▸ What is expected:
Please give back word for word the lines of the material below between the line containing "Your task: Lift" and the line containing "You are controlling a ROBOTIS", inclusive.

▸ Data section:
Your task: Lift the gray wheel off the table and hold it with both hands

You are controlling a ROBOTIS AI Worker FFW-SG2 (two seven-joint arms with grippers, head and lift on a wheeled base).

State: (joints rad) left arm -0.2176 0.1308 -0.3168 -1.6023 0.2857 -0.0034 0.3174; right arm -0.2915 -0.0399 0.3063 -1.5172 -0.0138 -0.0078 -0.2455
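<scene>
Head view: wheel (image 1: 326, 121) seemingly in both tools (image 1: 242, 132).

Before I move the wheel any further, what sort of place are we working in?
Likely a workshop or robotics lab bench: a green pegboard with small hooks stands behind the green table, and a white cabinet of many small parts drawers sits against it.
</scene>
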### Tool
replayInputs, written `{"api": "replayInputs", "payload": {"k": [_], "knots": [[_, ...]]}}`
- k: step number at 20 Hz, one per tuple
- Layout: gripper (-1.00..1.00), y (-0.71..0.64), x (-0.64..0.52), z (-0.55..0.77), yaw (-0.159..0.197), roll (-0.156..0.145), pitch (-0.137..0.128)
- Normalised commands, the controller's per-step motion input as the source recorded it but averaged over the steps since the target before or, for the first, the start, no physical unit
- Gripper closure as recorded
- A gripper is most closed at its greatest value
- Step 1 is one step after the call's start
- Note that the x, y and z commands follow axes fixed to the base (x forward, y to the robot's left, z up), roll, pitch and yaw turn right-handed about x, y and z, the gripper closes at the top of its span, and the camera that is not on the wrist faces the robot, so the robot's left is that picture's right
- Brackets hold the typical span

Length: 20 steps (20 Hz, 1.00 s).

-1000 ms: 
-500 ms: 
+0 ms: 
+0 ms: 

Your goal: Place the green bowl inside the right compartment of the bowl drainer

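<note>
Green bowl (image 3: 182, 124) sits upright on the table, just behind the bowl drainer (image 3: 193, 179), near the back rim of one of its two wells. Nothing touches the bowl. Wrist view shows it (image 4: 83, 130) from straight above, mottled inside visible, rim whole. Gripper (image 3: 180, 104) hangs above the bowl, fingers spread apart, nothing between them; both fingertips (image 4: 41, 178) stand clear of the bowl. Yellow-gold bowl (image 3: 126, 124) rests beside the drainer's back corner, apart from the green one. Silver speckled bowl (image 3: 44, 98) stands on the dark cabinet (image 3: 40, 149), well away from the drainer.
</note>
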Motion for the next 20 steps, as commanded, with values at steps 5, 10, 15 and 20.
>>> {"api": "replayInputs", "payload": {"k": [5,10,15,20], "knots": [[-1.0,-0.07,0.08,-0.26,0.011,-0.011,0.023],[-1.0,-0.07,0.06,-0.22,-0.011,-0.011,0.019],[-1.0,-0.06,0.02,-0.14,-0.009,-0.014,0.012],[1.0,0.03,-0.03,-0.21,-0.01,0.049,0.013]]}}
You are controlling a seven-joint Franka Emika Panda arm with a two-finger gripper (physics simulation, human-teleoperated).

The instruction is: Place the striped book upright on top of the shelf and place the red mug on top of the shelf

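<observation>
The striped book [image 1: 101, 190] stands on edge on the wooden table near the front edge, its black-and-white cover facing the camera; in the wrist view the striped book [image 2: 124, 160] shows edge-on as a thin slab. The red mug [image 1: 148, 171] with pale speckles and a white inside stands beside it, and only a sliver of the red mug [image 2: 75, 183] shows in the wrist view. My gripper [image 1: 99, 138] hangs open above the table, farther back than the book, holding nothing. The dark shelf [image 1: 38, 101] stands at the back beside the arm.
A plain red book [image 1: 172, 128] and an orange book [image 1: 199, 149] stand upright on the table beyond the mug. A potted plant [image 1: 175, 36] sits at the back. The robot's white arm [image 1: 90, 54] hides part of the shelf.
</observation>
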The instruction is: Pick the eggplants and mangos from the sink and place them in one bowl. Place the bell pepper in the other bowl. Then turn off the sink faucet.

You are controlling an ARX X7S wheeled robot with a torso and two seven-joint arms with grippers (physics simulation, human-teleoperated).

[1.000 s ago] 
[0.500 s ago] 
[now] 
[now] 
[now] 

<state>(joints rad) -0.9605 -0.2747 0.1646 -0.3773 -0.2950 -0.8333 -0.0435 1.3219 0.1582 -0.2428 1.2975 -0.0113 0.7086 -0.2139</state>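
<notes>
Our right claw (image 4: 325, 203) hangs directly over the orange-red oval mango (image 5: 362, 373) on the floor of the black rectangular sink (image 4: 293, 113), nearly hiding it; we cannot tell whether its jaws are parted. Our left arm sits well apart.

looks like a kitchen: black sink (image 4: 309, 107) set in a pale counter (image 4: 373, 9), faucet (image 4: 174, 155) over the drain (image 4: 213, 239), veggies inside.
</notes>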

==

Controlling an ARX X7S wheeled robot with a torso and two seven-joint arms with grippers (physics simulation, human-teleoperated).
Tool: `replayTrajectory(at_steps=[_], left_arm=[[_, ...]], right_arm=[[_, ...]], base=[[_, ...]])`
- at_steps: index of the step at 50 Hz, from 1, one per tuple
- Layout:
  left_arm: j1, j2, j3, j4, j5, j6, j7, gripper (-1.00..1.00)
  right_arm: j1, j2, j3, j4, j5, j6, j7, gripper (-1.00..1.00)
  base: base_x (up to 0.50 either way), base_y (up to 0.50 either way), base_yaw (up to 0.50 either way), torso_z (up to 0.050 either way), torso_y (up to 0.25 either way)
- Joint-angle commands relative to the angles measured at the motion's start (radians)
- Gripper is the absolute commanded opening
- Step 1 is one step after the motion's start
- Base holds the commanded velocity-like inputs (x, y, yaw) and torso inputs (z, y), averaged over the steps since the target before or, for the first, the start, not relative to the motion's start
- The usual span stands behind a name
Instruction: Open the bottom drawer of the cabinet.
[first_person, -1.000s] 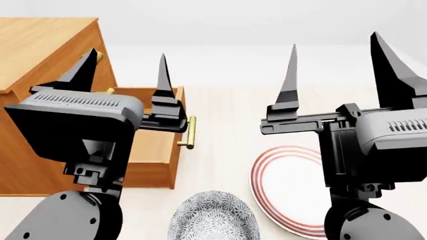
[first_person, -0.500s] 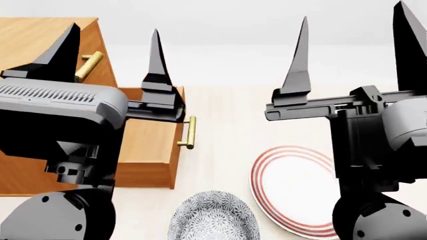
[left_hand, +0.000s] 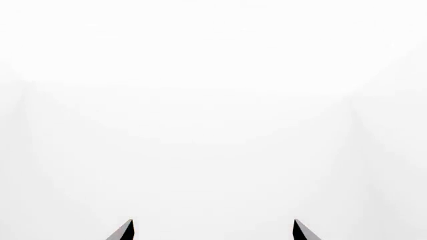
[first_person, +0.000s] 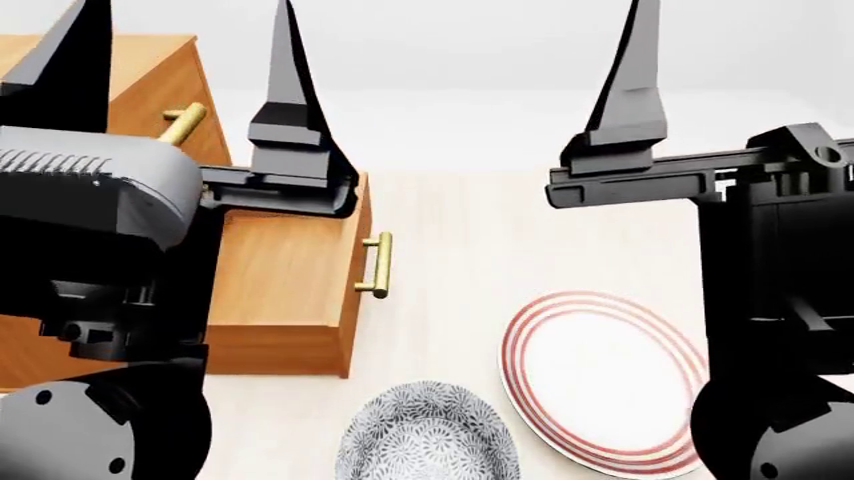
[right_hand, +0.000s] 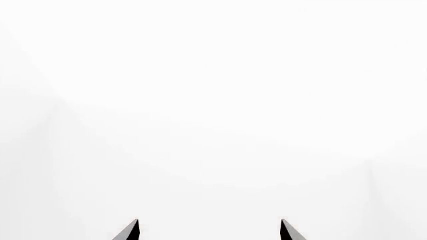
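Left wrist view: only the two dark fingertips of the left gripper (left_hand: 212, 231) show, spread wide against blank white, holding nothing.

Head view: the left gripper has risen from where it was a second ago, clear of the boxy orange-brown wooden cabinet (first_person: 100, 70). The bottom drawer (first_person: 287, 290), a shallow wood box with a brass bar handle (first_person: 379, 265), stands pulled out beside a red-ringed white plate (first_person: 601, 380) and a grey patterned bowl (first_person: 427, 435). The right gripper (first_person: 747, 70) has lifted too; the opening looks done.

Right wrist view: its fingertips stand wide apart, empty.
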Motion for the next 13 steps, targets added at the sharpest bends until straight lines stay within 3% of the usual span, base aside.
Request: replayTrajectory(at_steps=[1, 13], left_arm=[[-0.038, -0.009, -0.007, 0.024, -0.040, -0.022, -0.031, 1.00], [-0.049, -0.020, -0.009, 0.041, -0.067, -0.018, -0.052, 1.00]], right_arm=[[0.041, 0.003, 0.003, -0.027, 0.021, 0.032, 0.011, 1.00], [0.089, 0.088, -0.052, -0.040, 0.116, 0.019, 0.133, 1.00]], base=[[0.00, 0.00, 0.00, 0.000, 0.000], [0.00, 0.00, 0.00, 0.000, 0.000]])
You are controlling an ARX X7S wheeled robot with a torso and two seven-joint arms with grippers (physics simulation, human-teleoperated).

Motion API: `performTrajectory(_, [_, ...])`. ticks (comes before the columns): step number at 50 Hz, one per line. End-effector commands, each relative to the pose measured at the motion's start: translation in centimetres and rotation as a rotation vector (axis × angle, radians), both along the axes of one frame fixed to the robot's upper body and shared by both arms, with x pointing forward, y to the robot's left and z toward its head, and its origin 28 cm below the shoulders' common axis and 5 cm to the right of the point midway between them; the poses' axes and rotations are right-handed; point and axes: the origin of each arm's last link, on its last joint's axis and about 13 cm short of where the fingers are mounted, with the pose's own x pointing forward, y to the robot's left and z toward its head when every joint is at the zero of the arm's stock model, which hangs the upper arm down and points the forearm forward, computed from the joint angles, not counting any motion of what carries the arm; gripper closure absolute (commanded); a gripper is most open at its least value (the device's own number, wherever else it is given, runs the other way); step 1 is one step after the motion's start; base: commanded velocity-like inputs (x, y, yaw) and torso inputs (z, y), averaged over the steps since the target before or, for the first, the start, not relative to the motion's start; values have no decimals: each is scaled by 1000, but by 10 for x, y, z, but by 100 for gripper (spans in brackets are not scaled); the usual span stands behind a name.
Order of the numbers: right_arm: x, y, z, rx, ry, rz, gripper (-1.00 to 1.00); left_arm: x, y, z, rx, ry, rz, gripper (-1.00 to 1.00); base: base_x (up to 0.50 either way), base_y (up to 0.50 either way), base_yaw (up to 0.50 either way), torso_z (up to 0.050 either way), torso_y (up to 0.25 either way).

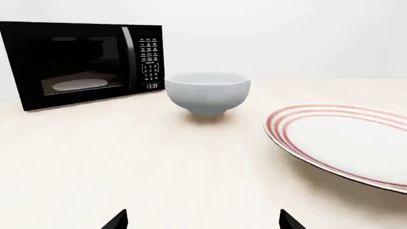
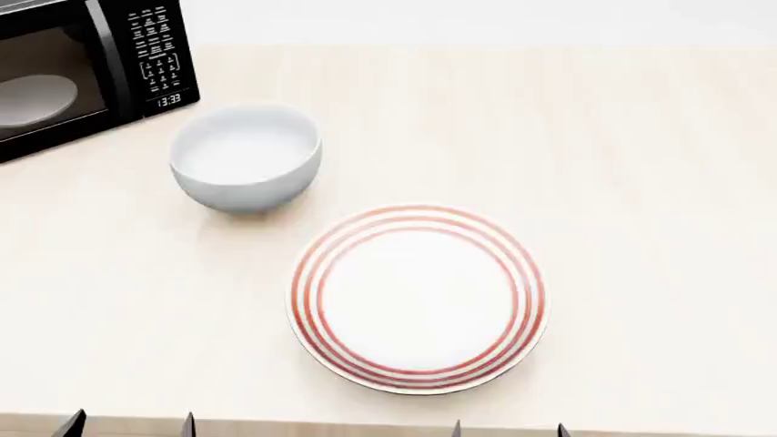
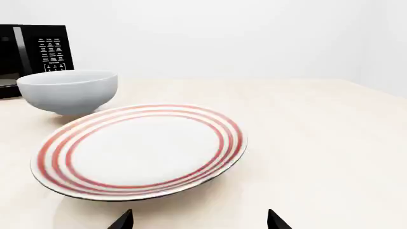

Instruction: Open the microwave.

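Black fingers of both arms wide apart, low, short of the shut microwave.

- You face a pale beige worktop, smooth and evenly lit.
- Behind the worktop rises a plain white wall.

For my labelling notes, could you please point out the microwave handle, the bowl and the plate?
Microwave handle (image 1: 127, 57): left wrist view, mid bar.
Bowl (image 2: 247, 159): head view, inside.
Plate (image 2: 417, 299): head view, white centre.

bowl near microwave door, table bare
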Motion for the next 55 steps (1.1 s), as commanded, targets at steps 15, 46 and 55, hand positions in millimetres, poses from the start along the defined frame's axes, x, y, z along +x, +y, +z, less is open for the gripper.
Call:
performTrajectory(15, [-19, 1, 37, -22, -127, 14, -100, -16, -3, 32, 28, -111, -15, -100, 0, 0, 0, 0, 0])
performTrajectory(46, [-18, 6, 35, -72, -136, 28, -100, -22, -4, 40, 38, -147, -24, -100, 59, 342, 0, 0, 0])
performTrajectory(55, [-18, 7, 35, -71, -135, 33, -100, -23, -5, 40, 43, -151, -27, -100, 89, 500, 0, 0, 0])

▸ The answer:
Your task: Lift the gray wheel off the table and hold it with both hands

You are controlling a ROBOTIS AI Worker FFW-SG2 (two seven-joint arms with grippers, head and lift on a wheeled base).

The output is complete.